Data records
※

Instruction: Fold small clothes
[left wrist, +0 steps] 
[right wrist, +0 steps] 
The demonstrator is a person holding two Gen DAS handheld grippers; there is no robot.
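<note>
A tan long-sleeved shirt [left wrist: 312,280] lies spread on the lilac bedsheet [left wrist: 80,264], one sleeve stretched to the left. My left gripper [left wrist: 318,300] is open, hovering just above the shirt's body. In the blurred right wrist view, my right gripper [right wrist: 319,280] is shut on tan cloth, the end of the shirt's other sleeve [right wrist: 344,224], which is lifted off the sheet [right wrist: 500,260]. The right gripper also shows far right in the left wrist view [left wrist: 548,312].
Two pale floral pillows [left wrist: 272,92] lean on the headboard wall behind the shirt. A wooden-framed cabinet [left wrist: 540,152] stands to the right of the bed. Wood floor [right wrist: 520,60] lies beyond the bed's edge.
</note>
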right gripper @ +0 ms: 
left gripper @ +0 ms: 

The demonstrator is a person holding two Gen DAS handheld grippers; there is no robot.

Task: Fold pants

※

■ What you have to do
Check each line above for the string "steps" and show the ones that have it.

■ Expected answer
[left wrist, +0 steps] 
[right wrist, +0 steps] 

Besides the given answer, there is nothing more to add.